Many Of YouTube’s Top Stars Have Come Out In Favor Of Partner Program Changes

By 01/19/2018
Many Of YouTube’s Top Stars Have Come Out In Favor Of Partner Program Changes

On January 16, YouTube announced massive changes to its partner program. Under the new rules, creators will need to amass at least 1,000 subscribers and more than 4,000 hours of watch time before they are allowed to become a partner and earn money from ads that play before their videos. Across the internet, much of the reaction to this update has been negative.

A litany of detractors, led by creators like Boogie2988 and Michelle Phan, has accused YouTube of abandoning small-sized channels.

Many people are unhappy with YouTube’s decision, but there have been plenty of creators who have voiced support for it, too.
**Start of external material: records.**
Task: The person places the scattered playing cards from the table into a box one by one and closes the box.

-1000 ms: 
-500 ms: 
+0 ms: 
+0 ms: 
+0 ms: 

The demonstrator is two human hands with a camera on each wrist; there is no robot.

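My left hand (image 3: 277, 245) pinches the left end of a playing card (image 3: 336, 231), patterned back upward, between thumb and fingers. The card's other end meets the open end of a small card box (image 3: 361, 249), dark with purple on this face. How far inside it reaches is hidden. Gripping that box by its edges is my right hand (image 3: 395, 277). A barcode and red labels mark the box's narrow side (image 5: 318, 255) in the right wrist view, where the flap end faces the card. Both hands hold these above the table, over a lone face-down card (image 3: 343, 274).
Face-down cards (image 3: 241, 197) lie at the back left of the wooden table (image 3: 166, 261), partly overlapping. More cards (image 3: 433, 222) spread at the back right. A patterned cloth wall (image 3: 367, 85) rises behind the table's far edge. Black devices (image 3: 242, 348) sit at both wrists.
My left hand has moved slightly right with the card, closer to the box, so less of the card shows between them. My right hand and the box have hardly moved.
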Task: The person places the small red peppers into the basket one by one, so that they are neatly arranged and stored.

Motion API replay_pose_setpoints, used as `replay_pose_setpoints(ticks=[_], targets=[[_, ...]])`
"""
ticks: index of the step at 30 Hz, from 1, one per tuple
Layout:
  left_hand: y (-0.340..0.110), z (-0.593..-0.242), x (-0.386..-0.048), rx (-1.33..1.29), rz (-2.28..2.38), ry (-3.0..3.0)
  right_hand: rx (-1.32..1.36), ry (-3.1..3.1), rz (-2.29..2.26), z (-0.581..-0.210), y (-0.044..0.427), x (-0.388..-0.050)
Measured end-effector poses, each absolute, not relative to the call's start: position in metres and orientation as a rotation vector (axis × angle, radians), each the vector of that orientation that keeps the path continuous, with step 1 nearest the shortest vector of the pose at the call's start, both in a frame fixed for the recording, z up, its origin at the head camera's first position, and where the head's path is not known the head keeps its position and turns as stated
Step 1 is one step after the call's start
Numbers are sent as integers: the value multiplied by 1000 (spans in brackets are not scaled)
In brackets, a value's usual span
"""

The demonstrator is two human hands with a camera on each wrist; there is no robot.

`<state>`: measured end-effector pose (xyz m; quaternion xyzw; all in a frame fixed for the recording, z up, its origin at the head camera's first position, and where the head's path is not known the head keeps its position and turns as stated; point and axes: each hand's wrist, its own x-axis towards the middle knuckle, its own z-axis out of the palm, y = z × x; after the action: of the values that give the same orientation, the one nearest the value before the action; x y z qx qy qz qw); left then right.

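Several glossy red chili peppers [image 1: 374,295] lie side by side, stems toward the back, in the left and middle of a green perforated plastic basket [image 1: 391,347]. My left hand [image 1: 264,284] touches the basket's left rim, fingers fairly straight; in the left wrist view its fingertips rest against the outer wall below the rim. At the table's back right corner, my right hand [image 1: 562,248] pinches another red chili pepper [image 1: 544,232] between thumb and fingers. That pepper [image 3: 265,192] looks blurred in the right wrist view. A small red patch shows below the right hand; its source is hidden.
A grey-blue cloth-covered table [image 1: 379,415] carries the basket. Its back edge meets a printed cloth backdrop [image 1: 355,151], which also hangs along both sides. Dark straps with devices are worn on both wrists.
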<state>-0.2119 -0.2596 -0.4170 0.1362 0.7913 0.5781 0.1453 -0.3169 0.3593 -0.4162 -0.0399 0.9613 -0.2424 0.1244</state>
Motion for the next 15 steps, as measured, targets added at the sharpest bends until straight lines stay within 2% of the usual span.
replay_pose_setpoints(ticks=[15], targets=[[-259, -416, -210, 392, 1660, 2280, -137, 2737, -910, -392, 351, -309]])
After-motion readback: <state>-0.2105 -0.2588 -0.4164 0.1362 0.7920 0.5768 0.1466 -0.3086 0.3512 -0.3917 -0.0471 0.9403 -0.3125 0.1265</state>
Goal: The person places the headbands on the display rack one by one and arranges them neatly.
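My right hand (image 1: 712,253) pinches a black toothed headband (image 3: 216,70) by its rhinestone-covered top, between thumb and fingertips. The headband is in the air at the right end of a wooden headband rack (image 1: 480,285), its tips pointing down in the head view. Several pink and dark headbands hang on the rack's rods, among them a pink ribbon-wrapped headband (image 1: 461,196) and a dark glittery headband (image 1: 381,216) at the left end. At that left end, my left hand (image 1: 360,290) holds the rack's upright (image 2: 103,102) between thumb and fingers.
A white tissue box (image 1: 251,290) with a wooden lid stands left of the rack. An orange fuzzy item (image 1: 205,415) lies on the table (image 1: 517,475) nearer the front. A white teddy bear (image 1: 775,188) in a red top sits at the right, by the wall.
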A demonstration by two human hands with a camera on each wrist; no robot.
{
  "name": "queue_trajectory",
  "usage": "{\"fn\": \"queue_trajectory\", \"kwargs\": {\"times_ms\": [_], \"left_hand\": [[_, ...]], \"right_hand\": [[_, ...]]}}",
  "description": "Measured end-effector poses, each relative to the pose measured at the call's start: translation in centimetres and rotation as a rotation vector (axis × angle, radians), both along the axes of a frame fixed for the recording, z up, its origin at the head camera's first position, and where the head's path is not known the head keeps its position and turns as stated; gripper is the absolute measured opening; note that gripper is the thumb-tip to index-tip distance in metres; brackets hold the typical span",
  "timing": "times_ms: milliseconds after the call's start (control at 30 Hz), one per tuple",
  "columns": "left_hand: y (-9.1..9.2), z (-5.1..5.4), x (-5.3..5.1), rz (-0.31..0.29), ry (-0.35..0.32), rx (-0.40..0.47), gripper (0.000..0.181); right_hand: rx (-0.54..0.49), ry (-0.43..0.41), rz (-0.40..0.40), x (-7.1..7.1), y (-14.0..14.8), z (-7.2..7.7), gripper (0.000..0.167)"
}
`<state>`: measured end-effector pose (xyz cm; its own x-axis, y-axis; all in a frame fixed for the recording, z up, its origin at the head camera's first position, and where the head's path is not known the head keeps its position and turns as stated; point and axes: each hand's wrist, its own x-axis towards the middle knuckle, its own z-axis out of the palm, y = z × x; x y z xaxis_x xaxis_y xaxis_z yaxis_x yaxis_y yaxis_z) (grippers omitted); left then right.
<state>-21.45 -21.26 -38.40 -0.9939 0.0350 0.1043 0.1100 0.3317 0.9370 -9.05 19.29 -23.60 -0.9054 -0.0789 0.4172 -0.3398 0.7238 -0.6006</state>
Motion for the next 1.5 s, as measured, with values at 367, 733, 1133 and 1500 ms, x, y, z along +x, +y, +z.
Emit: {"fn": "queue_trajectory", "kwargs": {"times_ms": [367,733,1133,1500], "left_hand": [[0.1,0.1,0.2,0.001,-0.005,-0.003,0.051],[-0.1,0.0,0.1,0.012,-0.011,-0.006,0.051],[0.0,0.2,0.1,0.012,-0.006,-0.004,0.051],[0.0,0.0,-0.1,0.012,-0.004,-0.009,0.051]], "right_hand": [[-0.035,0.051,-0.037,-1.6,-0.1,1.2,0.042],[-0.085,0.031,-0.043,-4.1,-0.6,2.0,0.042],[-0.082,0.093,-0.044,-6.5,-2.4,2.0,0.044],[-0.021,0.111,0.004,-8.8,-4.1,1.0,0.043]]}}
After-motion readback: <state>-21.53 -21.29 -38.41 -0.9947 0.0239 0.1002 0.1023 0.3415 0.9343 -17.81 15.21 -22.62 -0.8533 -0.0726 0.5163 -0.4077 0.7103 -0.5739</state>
One of the most notable names in that group is Ethan Klein of h3h3productions, who took to Twitter to share a full-throated approval of YouTube’s update.

Dutch gamer Jordi Maxim van den Bussche, known online as Kwebbelkop, directed his criticism not at YouTube, but at the aspiring creators who would be willing to give up their dreams over a few dollars:

Meanwhile, creators who have been part of the YouTube community since its early days reminded today’s up-and-comers that the partner program used to be even more exclusive than it is now.

Philip DeFranco’s take was more neutral and even-handed. “I’ll say to you what I said to [YouTube] when they asked me what I thought about these changes about a week ago,” DeFranco said during a recent video. “I personally get it, but there is going to be a ton of backlash.”

In analyzing all of this pro-YouTube sentiment coming from the site’s community, it is important to think about the role these creators play in the online video ecosystem. Their channels have grown large enough that their income is not necessarily dependent on ad revenue, giving them a measure of freedom from the partner program and any updates to it. Of course people like van den Bussche and DeFranco are able to take a longer view of these changes; they’re not the ones affected by them.

Even with that caveat, though, these opinions are significant. Over the past year, top creators have shown they are unafraid to criticize YouTube when they feel the video site deserves a tongue-lashing. That they would take more positive lines here is significant. It’s as Klein said: Though it is unfortunate that some small channels will lose revenue, stamping out content pirates, terrorists, and bad actors who target children is important. And the overarching message these stars are peddling remains valuable: Anyone who works hard has a chance to make it big on YouTube, even if it takes years to earn that first dollar.